From first line to last, copy the material below exactly.

══ DATA EXTRACT

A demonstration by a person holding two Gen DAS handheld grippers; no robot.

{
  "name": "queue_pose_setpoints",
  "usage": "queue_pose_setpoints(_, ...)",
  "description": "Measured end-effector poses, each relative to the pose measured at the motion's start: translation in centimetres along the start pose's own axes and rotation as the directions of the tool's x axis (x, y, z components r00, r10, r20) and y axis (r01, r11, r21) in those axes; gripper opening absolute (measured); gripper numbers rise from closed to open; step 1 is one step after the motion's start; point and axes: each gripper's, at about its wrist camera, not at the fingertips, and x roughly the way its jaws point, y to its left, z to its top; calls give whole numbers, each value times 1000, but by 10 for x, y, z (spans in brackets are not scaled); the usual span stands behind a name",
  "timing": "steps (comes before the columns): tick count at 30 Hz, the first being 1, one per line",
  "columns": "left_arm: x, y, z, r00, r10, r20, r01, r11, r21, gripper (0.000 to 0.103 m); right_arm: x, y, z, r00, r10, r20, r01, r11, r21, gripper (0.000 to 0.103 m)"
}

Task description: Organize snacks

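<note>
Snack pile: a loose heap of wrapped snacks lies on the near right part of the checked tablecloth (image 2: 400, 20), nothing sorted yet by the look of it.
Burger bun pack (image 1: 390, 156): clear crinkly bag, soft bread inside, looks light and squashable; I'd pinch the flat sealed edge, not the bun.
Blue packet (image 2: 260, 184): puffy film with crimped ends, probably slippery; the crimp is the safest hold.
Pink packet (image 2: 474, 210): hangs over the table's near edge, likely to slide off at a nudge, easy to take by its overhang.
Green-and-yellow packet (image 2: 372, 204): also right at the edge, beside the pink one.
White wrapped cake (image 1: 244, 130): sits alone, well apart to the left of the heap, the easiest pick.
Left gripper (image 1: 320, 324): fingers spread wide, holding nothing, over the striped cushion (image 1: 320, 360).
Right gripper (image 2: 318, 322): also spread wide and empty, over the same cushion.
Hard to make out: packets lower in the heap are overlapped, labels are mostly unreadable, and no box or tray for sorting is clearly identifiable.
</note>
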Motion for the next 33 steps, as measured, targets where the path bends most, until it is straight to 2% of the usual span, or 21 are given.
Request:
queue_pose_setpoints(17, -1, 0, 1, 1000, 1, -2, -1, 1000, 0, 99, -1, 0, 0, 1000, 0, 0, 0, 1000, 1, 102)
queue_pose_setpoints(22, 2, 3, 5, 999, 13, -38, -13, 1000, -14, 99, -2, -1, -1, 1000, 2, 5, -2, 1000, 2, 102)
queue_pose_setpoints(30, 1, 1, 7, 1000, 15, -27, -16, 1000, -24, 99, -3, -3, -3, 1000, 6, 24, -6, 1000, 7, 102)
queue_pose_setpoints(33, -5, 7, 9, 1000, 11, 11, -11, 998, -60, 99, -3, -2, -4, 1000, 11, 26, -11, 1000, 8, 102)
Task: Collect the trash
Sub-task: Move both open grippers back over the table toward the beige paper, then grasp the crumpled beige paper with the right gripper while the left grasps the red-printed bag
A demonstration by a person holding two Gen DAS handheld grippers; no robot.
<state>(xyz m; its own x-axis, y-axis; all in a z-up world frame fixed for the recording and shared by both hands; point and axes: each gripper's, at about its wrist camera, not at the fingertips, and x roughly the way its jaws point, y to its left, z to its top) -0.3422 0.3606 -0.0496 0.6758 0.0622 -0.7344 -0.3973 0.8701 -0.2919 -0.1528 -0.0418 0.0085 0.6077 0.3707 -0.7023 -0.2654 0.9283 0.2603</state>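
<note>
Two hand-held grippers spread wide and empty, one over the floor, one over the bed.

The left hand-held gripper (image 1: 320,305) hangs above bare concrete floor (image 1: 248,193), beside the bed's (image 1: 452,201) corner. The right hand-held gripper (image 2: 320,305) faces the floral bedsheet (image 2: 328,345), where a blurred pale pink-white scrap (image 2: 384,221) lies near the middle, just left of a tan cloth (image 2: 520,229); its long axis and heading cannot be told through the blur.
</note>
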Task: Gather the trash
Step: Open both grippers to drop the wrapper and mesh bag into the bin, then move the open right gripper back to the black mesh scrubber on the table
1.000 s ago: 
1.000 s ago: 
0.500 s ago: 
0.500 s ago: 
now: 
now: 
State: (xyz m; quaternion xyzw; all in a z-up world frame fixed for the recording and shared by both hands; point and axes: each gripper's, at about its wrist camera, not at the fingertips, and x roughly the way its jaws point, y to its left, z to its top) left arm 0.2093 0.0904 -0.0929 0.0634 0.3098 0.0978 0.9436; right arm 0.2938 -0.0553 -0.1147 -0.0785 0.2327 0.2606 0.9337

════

§ WRITTEN RESPONSE:
A demonstration by a person holding two Gen DAS handheld grippers; no robot.

{
  "name": "queue_pose_setpoints",
  "usage": "queue_pose_setpoints(_, ...)",
  "description": "Measured end-effector poses, each relative to the pose measured at the motion's start: translation in centimetres along the start pose's own axes and rotation as the directions of the tool's x axis (x, y, z components r00, r10, r20) and y axis (r01, r11, r21) in those axes; gripper opening absolute (measured); gripper numbers rise from closed to open; step 1 is one step after the motion's start; point and axes: each gripper's, at about its wrist camera, not at the fingertips, and x roughly the way its jaws point, y to its left, z to its top; calls give whole numbers, each value times 1000, but by 10 for x, y, z (spans in brackets are not scaled); the usual span stands behind a name",
  "timing": "steps (comes before the columns): tick count at 30 Hz, the first being 1, one per line",
  "columns": "left_arm: x, y, z, r00, r10, r20, r01, r11, r21, gripper (0.000 to 0.103 m); right_arm: x, y, z, r00, r10, r20, r01, r11, r21, gripper (0.000 to 0.103 m)"
}

Task description: Organize snacks

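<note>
Snack pile: a loose heap of wrapped snacks lies on the near right part of the checked tablecloth (image 2: 400, 20), nothing sorted yet by the look of it.
Burger bun pack (image 1: 390, 156): clear crinkly bag, soft bread inside, looks light and squashable; I'd pinch the flat sealed edge, not the bun.
Blue packet (image 2: 260, 184): puffy film with crimped ends, probably slippery; the crimp is the safest hold.
Pink packet (image 2: 474, 210): hangs over the table's near edge, likely to slide off at a nudge, easy to take by its overhang.
Green-and-yellow packet (image 2: 372, 204): also right at the edge, beside the pink one.
White wrapped cake (image 1: 244, 130): sits alone, well apart to the left of the heap, the easiest pick.
Left gripper (image 1: 320, 324): fingers spread wide, holding nothing, over the striped cushion (image 1: 320, 360).
Right gripper (image 2: 318, 322): also spread wide and empty, over the same cushion.
Hard to make out: packets lower in the heap are overlapped, labels are mostly unreadable, and no box or tray for sorting is clearly identifiable.
</note>
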Motion for the next 33 steps, as measured, targets where the path bends most, until it is straight to 2% of the usual span, or 21 are given.
Request:
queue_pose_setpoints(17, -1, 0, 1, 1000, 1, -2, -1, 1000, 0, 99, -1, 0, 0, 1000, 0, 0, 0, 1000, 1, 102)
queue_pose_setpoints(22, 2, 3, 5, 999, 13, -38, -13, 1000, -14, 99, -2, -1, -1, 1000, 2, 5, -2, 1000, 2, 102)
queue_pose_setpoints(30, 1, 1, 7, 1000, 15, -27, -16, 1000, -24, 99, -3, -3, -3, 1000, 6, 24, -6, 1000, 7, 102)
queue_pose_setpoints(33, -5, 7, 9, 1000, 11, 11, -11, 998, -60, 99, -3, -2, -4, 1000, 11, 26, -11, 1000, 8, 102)
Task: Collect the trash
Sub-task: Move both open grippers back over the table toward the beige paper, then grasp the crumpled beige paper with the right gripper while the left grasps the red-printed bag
A demonstration by a person holding two Gen DAS handheld grippers; no robot.
<state>(xyz m; its own x-axis, y-axis; all in a z-up world frame fixed for the recording and shared by both hands; point and axes: each gripper's, at about its wrist camera, not at the fingertips, and x roughly the way its jaws point, y to its left, z to its top) -0.3422 0.3606 -0.0496 0.6758 0.0622 -0.7344 -0.3973 0.8701 -0.2919 -0.1528 -0.0418 0.0085 0.6077 0.3707 -0.7023 -0.2654 0.9283 0.2603</state>
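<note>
Two hand-held grippers spread wide and empty, one over the floor, one over the bed.

The left hand-held gripper (image 1: 320,305) hangs above bare concrete floor (image 1: 248,193), beside the bed's (image 1: 452,201) corner. The right hand-held gripper (image 2: 320,305) faces the floral bedsheet (image 2: 328,345), where a blurred pale pink-white scrap (image 2: 384,221) lies near the middle, just left of a tan cloth (image 2: 520,229); its long axis and heading cannot be told through the blur.
</note>
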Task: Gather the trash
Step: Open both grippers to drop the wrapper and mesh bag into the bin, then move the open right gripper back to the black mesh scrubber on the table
1.000 s ago: 
1.000 s ago: 
0.500 s ago: 
0.500 s ago: 
now: 
now: 
State: (xyz m; quaternion xyzw; all in a z-up world frame fixed for the recording and shared by both hands; point and axes: each gripper's, at about its wrist camera, not at the fingertips, and x roughly the way its jaws point, y to its left, z to its top) left arm 0.2093 0.0904 -0.0929 0.0634 0.3098 0.0978 0.9436; right arm 0.2938 -0.0553 -0.1147 -0.0785 0.2327 0.2606 0.9337

No part of the answer remains open.